Principios del siglo XX. Un ciclón arranca a un niño de su habitación, lo saca por la ventana y lo lleva volando varias calles. Se llama Joseph Francis Keaton, pero Houdini, el mago, ya le ha dado el apodo “Buster”. A Buster no le pasa nada más que el susto, quizás porque apenas nació ya estaba aprendiendo junto a sus padres el arte de caer, recorriendo el país de escenario en escenario.
Pasan los años. 1928. Es un año ventoso en Hollywood. Lillian Gish, la frágil chica del Este, sobrevive en el Oeste y aprende a luchar contra, o con, el viento incesante del desierto, un viento que lo mismo vuelve loco que hace, quizás, justicia. Eso lo vimos la semana pasada.
Ese mismo año, 1928, Buster Keaton, un chico del Este no tan frágil como parece o como él mismo cree, lucha también contra un vendaval, entre casas y árboles que vuelan, y también lucha, ya puestos, por ganarse el aprecio de su padre, el fortachón Steamboat Bill Sr y, como casi siempre, por ganarse el amor de una chica. Eso lo veremos esta semana.
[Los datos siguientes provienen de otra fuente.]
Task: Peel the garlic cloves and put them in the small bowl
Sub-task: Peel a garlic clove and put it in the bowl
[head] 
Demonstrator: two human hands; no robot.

Es una película con barcos de vapor de esos que subían y bajaban el Mississippi, como en Huckleberry Finn, y es también una película donde Keaton sigue practicando el arte de volar y de despatarrarse por los suelos. La práctica hace la perfección y al cabo de treinta años Keaton ya tiene muy perfeccionado el arte de caer y hacer reír sin reírse él mismo, aunque también es cierto que a veces sus gags son tan bonitos, o tan perfectos, que a uno se le olvida reír y le entran ganas, más bien, de llorar o de saltar, de aplaudir o de echar a correr, de caerse y volver a levantarse y volver a caerse, tranquilamente, por pura felicidad.
Este martes, a las ocho, en el cine-club de La Morada, soplará el viento, soplará. Volarán árboles. Volarán casas. Caerá Keaton. Y se levantará.